§ ASSIGNED TASK:
Apart from the pictures, every line below is to be set down exactly.

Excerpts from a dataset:
++++
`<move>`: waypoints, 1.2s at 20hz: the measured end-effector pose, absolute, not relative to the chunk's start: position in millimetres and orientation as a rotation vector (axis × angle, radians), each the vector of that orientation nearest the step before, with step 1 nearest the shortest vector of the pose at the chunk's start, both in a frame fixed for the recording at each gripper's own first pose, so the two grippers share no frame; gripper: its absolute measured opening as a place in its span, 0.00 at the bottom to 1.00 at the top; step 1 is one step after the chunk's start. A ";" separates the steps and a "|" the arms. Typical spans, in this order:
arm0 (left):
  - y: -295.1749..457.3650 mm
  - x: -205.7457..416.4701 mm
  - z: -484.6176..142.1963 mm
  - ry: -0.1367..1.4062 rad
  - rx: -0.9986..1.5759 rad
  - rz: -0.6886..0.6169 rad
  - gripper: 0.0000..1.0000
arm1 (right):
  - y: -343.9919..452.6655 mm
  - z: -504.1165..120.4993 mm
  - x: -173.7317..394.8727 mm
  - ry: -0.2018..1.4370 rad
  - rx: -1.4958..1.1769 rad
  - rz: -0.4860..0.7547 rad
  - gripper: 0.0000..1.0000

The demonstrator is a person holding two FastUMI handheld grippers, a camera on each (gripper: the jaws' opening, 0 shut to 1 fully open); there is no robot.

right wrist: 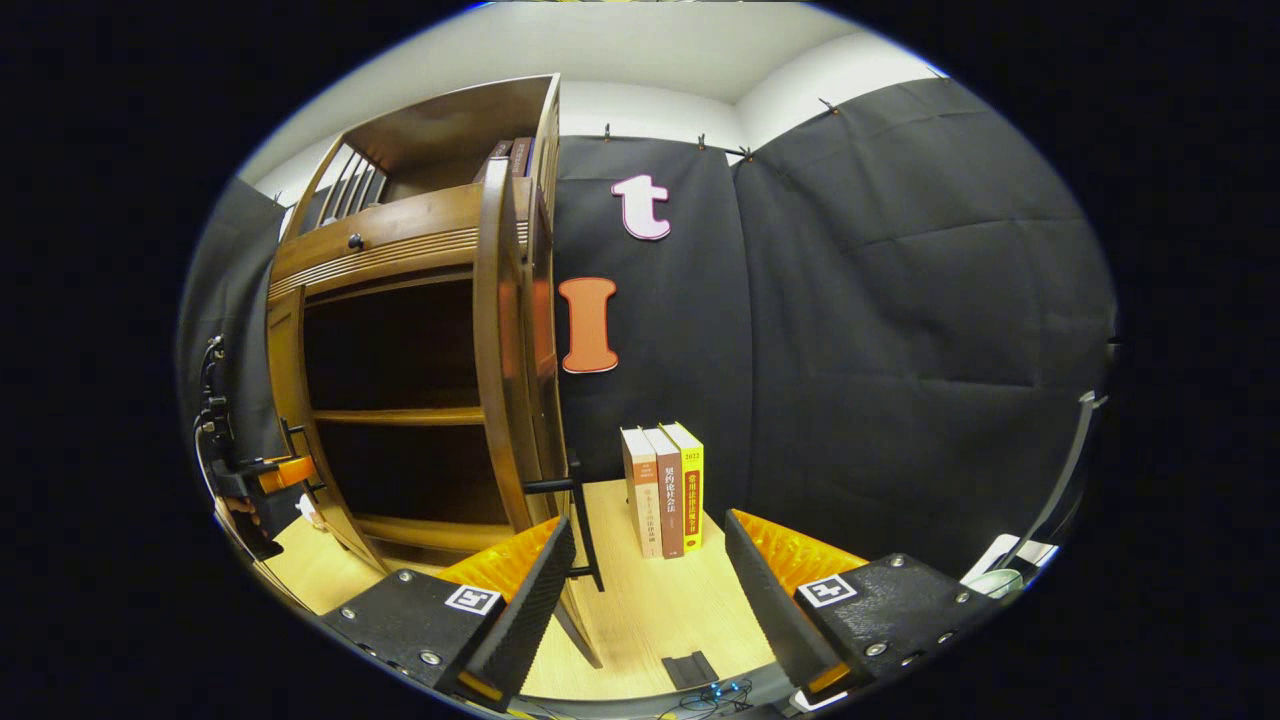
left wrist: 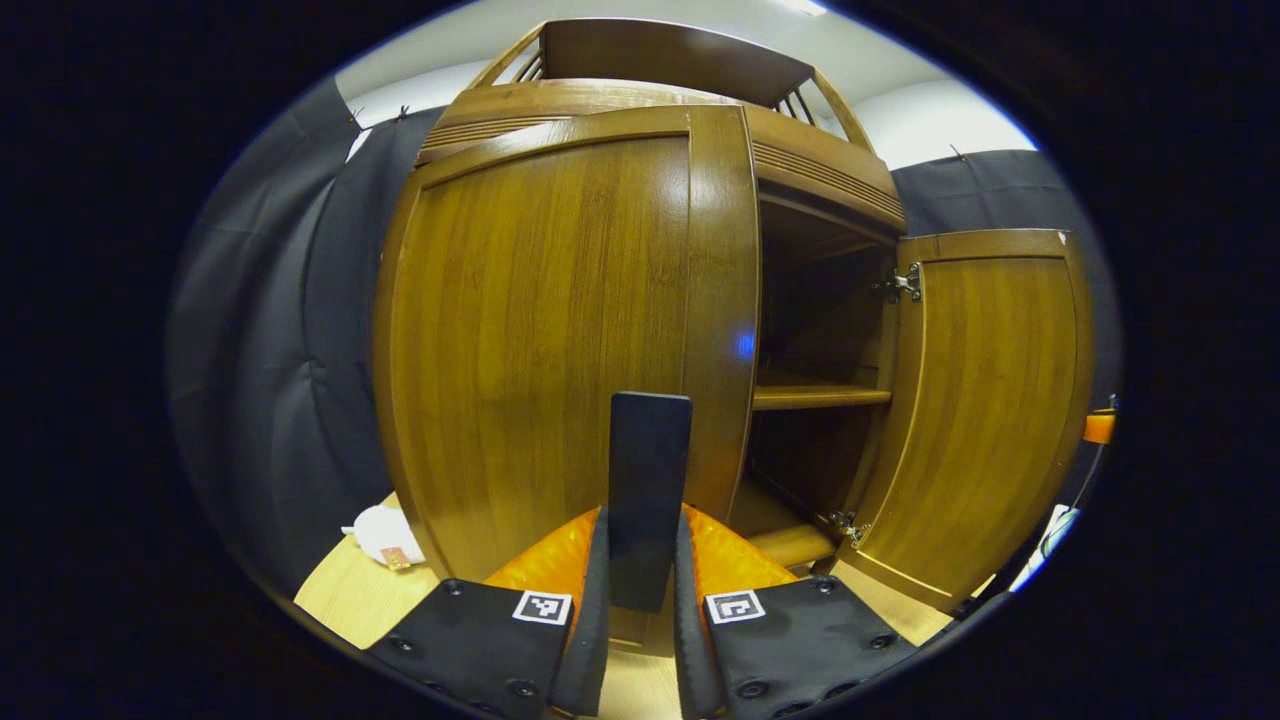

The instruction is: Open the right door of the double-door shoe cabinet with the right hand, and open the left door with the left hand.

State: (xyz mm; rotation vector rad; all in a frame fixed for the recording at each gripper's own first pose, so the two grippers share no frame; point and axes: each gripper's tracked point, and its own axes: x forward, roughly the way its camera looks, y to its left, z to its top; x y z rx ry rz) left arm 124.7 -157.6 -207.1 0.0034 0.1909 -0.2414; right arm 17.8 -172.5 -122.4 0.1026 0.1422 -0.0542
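Shoe cabinet (left wrist: 600,100) stood on wooden tabletop (left wrist: 350,600). Right door (left wrist: 990,400) swung wide, shelves (left wrist: 820,397) exposed. Left door (left wrist: 540,330) looked shut or barely cracked. Left gripper (left wrist: 648,560) clamped on left door's dark upright handle (left wrist: 650,470), fingers either side, likely set for pull. Right gripper (right wrist: 645,575) was spread, empty, beside open door's edge (right wrist: 500,350), books (right wrist: 663,490) ahead; presumably released once its door was done.

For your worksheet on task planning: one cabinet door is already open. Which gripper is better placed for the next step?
Left. The left gripper grips the handle of the closed left door. The right gripper is open, beside the open right door.
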 end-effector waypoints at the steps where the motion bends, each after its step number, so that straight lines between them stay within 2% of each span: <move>1: -153.8 120.4 -206.2 0.192 0.000 -0.241 0.34 | -168.8 -120.0 15.1 0.140 0.100 -0.057 0.93; 9: -114.1 79.7 -199.3 0.205 -0.019 -0.234 0.34 | -127.0 -88.6 -5.9 0.113 0.109 -0.074 0.92; 10: -108.6 73.8 -197.9 0.204 -0.015 -0.234 0.36 | -118.8 -84.7 -6.7 0.107 0.114 -0.069 0.86; 11: -102.4 68.4 -197.0 0.201 -0.014 -0.234 0.36 | -111.6 -81.7 -6.4 0.098 0.117 -0.065 0.86; 12: -96.8 64.0 -195.5 0.199 -0.013 -0.235 0.35 | -104.3 -79.3 -7.2 0.090 0.116 -0.060 0.99; 15: -82.2 55.2 -193.3 0.202 -0.022 -0.242 0.34 | -84.0 -76.8 -6.4 0.080 0.103 -0.054 0.99; 17: -73.3 49.2 -192.3 0.203 -0.006 -0.242 0.28 | -69.5 -74.6 -3.9 0.076 0.093 -0.041 0.99; 19: -62.4 42.8 -190.4 0.200 0.003 -0.228 0.30 | -54.6 -72.4 -1.5 0.074 0.088 -0.024 0.99; 20: -55.2 38.9 -190.5 0.201 0.000 -0.220 0.27 | -47.9 -71.9 -0.4 0.074 0.087 -0.016 0.99; 21: -47.2 36.1 -189.4 0.202 -0.009 -0.211 0.29 | -40.9 -71.8 0.7 0.074 0.087 -0.007 0.99; 22: -38.0 31.9 -189.1 0.205 -0.015 -0.199 0.26 | -33.6 -71.6 0.9 0.073 0.088 0.003 0.99; 23: -29.6 31.0 -188.5 0.200 -0.019 -0.186 0.28 | -36.8 -83.1 -11.3 0.072 0.088 0.013 0.99; 24: -20.9 26.9 -187.3 0.198 -0.010 -0.177 0.19 | -29.7 -82.5 -9.7 0.071 0.088 0.024 0.99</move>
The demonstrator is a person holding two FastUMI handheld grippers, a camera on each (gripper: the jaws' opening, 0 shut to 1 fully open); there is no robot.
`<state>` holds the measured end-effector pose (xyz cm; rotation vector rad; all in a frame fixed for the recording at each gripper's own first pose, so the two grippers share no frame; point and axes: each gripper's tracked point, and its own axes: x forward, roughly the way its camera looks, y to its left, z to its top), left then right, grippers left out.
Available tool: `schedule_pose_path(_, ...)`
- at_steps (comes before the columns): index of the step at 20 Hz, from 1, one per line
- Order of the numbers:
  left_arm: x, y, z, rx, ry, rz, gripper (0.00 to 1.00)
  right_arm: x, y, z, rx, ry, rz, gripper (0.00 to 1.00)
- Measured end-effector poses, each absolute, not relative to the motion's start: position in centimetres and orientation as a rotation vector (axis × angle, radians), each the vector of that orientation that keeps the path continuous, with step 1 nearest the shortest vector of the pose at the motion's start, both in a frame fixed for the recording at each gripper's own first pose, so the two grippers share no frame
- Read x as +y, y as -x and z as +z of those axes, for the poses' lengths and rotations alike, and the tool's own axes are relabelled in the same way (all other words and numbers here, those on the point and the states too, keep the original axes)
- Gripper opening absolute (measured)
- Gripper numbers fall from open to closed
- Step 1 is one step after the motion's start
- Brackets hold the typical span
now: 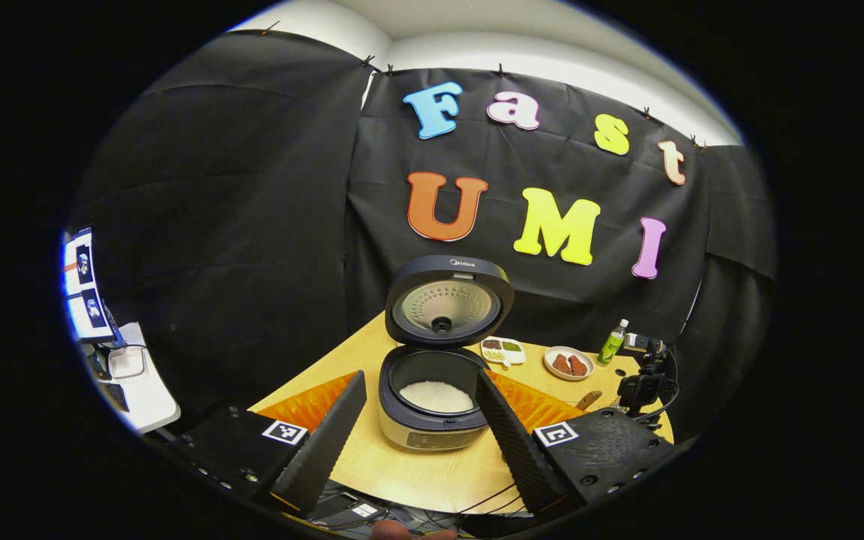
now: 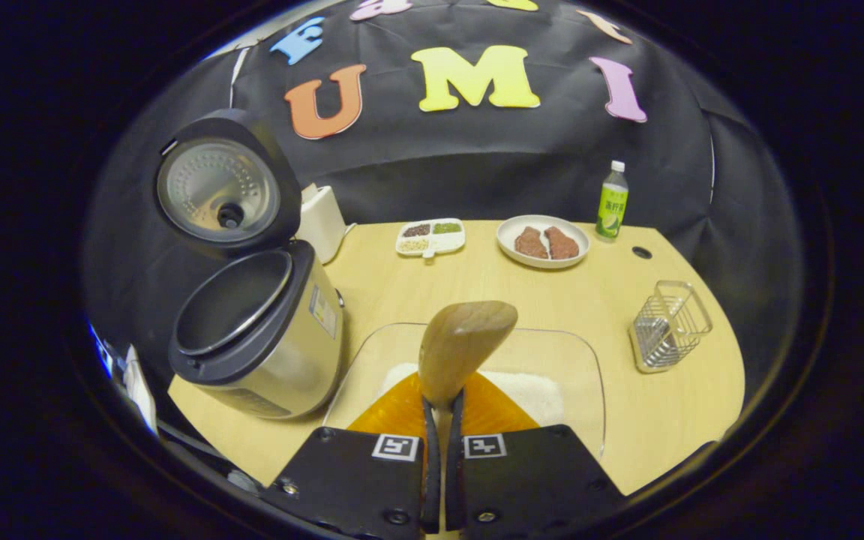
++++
§ SOLUTION FOR THIS PROBLEM:
`<move>`: waypoints, 1.2s at 20hz: the measured end-effector pose, absolute, not relative to the chunk's start: position in millimetres and orientation as a rotation vector (axis × angle, radians), each the vector of that orientation nearest the step before, with step 1 nearest the shortest vector of the pose at the chunk's start, both in a frame fixed for the recording at each gripper's own first pose, so the two grippers share no frame; gripper: its absolute measured opening as a place in its span, 0.00 at the bottom to 1.00 at the top; step 1 is one step after the chunk's start. A ";" separates the steps and a "|" the arms. Typical spans, in this order:
arm0 (left):
  - y: -295.1749..457.3650 mm
  - x: -205.7457..416.4701 mm
  - z: -484.6176..142.1963 mm
  - ry: -0.1367..1.4062 rad
  - rx: -0.9986..1.5759 rad
  - rz: -0.6886..0.6169 rad
  - gripper: 0.0000..1.0000
arm1 (right):
  - y: -343.9919..452.6655 mm
  - z: -504.1165..120.4993 mm
  - x: -173.7317..394.8727 mm
  - ry: -0.2018..1.4370 rad
  - rx: -1.4958..1.1769 rad
  - rz: -0.4860..0.7547 rad
  - gripper: 0.0000..1.0000

The demonstrator is a person holding two FastUMI handheld grippers, a camera on each (gripper: the jaws' opening, 0 shut to 1 fully open); there is no robot.

right wrist: 
left wrist: 

The instruction is: Open the right door of the double-door shoe cabinet with the right hand, and open the left door with the left hand.

State: (xyz mm; rotation vector rad; all in a frame fixed for the recording at each gripper's own first pose, so the two grippers share no frame; point and axes: each gripper's tracked point, and its own axes: x forward, roughly the way its camera looks, y to its left, z to its top; x y z rx ry rz) left arm 124.7 -157.6 -207.1 0.0034 0.1909 -0.2414; right arm 17.8 -172.5 -122.4 0.1026 0.1422 -0.0542
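Shoe cabinet (left wrist: 600,100) stood on wooden tabletop (left wrist: 350,600). Right door (left wrist: 990,400) swung wide, shelves (left wrist: 820,397) exposed. Left door (left wrist: 540,330) looked shut or barely cracked. Left gripper (left wrist: 648,560) clamped on left door's dark upright handle (left wrist: 650,470), fingers either side, likely set for pull. Right gripper (right wrist: 645,575) was spread, empty, beside open door's edge (right wrist: 500,350), books (right wrist: 663,490) ahead; presumably released once its door was done.

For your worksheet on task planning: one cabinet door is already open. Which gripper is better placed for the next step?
Left. The left gripper grips the handle of the closed left door. The right gripper is open, beside the open right door.
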 end-effector waypoints at the steps where the motion bends, each after its step number, so that straight lines between them stay within 2% of each span: <move>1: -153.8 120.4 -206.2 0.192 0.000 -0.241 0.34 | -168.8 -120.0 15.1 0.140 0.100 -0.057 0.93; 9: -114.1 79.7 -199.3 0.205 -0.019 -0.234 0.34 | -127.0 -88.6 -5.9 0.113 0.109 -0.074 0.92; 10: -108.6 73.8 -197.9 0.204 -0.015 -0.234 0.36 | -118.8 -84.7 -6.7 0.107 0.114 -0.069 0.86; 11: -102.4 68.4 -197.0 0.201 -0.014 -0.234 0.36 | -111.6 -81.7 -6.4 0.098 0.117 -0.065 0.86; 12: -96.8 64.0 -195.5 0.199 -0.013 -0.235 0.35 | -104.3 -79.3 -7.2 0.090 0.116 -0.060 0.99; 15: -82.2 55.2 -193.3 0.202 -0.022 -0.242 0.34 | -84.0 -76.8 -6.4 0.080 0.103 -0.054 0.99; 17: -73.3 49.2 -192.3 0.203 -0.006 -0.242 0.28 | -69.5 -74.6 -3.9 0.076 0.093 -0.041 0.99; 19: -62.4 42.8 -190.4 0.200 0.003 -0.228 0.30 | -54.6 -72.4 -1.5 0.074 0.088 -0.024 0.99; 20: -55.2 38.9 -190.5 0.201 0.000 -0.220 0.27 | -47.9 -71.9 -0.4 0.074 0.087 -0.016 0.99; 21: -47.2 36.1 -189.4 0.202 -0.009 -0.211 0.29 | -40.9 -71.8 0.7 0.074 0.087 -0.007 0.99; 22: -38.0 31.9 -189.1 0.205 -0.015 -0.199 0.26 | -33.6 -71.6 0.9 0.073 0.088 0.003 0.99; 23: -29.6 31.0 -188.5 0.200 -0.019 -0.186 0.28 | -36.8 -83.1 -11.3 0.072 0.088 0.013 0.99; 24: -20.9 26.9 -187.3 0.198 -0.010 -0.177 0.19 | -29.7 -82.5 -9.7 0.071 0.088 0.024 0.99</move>
The demonstrator is a person holding two FastUMI handheld grippers, a camera on each (gripper: the jaws' opening, 0 shut to 1 fully open); there is no robot.
`<state>` holds the measured end-effector pose (xyz cm; rotation vector rad; all in a frame fixed for the recording at each gripper's own first pose, so the two grippers share no frame; point and axes: each gripper's tracked point, and its own axes: x forward, roughly the way its camera looks, y to its left, z to its top), left then right, grippers left out.
Available tool: `schedule_pose_path(_, ...)`
- at_steps (comes before the columns): index of the step at 20 Hz, from 1, one per line
- Order of the numbers:
  left_arm: x, y, z, rx, ry, rz, gripper (0.00 to 1.00)
  right_arm: x, y, z, rx, ry, rz, gripper (0.00 to 1.00)
- Measured end-effector poses, each absolute, not relative to the motion's start: position in centimetres and orientation as a rotation vector (axis × angle, radians), each the vector of that orientation that keeps the path continuous, with step 1 nearest the shortest vector of the pose at the motion's start, both in a frame fixed for the recording at each gripper's own first pose, so the two grippers share no frame
- Read x as +y, y as -x and z as +z of those axes, for the poses' lengths and rotations alike, and the tool's own axes are relabelled in the same way (all other words and numbers here, those on the point and the states too, keep the original axes)
- Gripper opening absolute (measured)
- Gripper numbers fall from open to closed
- Step 1 is one step after the motion's start
- Brackets hold the typical span
now: 
now: 

Nothing more is needed for this exercise.